INFORMATION SHOWN START

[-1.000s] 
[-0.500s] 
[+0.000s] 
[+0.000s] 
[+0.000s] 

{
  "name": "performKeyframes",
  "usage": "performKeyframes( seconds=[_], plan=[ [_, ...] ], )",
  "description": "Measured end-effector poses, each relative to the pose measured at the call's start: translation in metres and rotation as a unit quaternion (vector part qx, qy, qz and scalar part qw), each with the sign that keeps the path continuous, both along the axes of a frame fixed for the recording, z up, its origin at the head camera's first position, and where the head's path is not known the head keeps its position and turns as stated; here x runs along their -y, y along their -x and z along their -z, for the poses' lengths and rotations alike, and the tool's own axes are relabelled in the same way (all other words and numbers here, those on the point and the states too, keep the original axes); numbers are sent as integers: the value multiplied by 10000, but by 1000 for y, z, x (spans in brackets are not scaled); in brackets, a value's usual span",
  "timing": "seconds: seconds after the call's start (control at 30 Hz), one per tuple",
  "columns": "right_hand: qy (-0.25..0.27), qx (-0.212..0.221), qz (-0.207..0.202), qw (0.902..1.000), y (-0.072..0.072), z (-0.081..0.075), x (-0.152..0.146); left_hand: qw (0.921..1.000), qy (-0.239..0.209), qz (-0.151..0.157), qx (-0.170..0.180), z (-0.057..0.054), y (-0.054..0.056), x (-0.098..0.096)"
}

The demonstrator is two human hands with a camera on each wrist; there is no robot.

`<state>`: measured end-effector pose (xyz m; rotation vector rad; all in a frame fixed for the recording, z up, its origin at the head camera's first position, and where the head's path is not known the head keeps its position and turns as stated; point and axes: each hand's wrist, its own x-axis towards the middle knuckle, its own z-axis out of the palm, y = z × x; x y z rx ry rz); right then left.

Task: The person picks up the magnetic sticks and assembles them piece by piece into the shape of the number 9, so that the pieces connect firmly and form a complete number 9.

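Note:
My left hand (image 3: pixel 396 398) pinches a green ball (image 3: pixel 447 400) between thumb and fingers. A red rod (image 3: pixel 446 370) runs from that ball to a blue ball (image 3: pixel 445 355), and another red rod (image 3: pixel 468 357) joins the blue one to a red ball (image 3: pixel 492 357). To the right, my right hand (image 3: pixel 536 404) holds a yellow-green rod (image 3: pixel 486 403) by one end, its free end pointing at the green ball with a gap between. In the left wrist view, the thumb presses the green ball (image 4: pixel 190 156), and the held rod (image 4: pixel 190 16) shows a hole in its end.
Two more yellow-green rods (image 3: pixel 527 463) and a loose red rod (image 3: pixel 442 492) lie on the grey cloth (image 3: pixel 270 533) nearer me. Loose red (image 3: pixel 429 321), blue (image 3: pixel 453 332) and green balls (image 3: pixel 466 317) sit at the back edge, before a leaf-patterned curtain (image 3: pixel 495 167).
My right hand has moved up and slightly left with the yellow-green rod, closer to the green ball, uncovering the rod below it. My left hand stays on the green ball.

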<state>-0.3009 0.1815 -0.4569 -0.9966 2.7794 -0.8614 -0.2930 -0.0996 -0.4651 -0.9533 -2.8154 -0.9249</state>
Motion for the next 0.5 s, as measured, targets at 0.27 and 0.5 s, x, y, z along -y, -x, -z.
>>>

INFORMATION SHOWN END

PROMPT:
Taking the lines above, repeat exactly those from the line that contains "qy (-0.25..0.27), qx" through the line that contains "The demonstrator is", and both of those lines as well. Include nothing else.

YOUR SOLUTION:
  "columns": "right_hand: qy (-0.25..0.27), qx (-0.212..0.221), qz (-0.207..0.202), qw (0.902..1.000), y (-0.072..0.072), z (-0.081..0.075), x (-0.152..0.146); left_hand: qw (0.921..1.000), qy (-0.239..0.209), qz (-0.151..0.157), qx (-0.170..0.180), z (-0.057..0.054), y (-0.054..0.056), x (-0.098..0.096)"
}

The demonstrator is two human hands with a camera on each wrist; there is no robot.

That concludes the exercise.